William Deresiewicz.
La muerte del artista.
Cómo los creadores luchan
por sobrevivir en la era de los
billonarios y la tecnología.
Ed. Capitán Swing,
Madrid, 2021.
448 páginas.
Por David Marklimo
Parecería que, con Internet, las posibilidades están a la vuelta de la esquina. Quizá sobre todo si eres artista o periodista. Pero en realidad, no es tan fácil. Al menos no es lo que se desprende del libro La muerte del artista, en el cual William Deresiewicz utiliza una mezcla de observación del entorno, entrevistas y reflexión para abordar cuestiones tan complicadas como la función social del arte en el mundo contemporáneo. Hay que admitir que este formato tiene sus ventajas: imprime cercanía al conjunto, amén de propiciar una visión panorámica y multidisciplinar. Así, estamos ante un ensayo asombroso donde se disecciona con un detalle abrumador cómo ha cambiado el negocio del arte (pintores, escritores-periodistas, músicos…) con la irrupción de Internet a finales de los noventa. En él, la pregunta del millón es: ¿Están muertos los artistas? ¿Deberían estarlo?
Este debate se debe a varias cosas, pero principalmente a ese maravilloso “todo en internet es gratis” que hemos disfrutado durante los últimos veinte años. Es lo que el autor llama el paradigma Silicon Valley. Y quizá se entienda mejor si se amplía el panorama: para la mayoría de la gente, es decir aquella que vive por debajo de una posición económica confortable, los últimos veinte años han ido desastrosos. Lo único que ha mejorado su vida ha sido Internet. Hemos tenido acceso a música gratis de forma ilimitada, vídeo a muy bajo coste, podemos leer en la web sin parar… Un montón de cosas que eran de pago se convirtieron en accesibles y, además, en tremenda abundancia. Pero la gente que creaba estas cosas, los artistas, y otra gente, como los periodistas, están siendo asfixiados, están siendo sofocados lentamente. Estamos en medio de una transformación de época. Si los artistas fueron artesanos en el Renacimiento, bohemios en el siglo XIX y profesionales en el XX, un nuevo paradigma está surgiendo en la era digital.

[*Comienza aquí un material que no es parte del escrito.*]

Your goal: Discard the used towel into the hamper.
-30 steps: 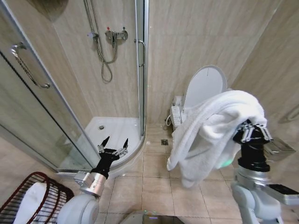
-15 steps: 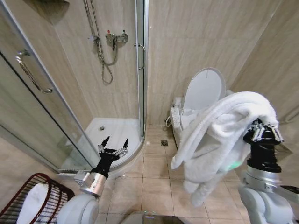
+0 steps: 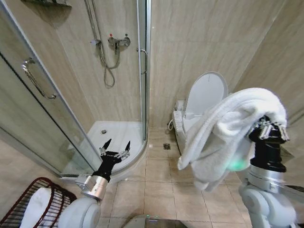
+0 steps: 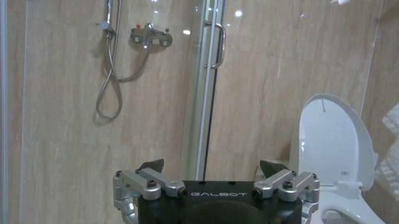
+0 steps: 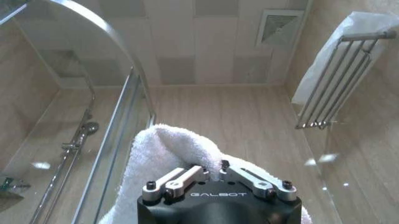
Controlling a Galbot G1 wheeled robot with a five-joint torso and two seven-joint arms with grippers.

Pero antes, quizá sea importante entender la relación entre arte y mercado: entramos en el terreno de la mitología: el arte ha sido siempre lo mismo durante la historia. Que ha tenido siempre el mismo objetivo social, que los artistas siempre han sido vistos igual y que han jugado siempre el mismo rol. Esta idea se confirma cuando escuchas a la gente decir: “los artistas siempre han plantado cara al poder”. Pues no, la evidencia histórica no se sostiene. En gran parte de la historia ese no era el rol del artista. Ningún artista hubiese pensado en enfrentarse al poder hasta aproximadamente el siglo XVIII. Incluyendo a todos los maestros del Renacimiento, el trabajo del artista era articular de la forma más bonita y emocionante las verdades que ya estaban establecidas y aceptadas por la Iglesia, por la Corona, por las autoridades y por la sociedad. Y luego en el siglo XVIII muchas cosas comenzaron a cambiar en la sociedad. No sólo tenemos el ascenso del capitalismo industrial, sino también la emergencia de la democracia, la Revolución norteamericana, la Revolución francesa, la Ilustración. Este cambio de paradigma fue impulsado por un cambio económico. Y por eso no es posible, como artistas, estar en contra del mercado: fue el capitalismo el que facilitó este cambio. Una vez que los artistas, empezando por los escritores en Gran Bretaña y después extendiéndose por Occidente, necesitaron sólo de un público para ganarse la vida sin depender de un mecenazgo entonces no tuvieron que decir lo que sus mecenas querían. Ese ha sido un gran cambio. Internet supone otro cambio. Principalmente, porque uno de sus mantras consiste en decir que cualquiera puede ser un artista. Todo el mundo tiene las herramientas para llegar a un público. Por tanto, parte de la ideología de esto es que todo el mundo puede ser artista. Y no, no es verdad.
El tratado hace especial hincapié en la faceta económica del asunto, por lo que no resulta sorprendente que baraje, entre otras cuestiones, la precariedad laboral o las limitaciones que las condiciones materiales imponen. El propio autor ha descrito el libro como una pelea de boxeo contra sí mismo, contra su sombra, desmontando sus propias ideas de partida. Quizá por eso, el mensaje del ensayo es sumamente potente: los ciudadanos podemos usar las herramientas de la tecnología sin convertirnos en sus presas. Es muy importante: no es necesario que aceptes el mundo que han creado, incluso si continúas usando las herramientas que han desarrollado. El arte, esa gran incógnita, es prueba de ello.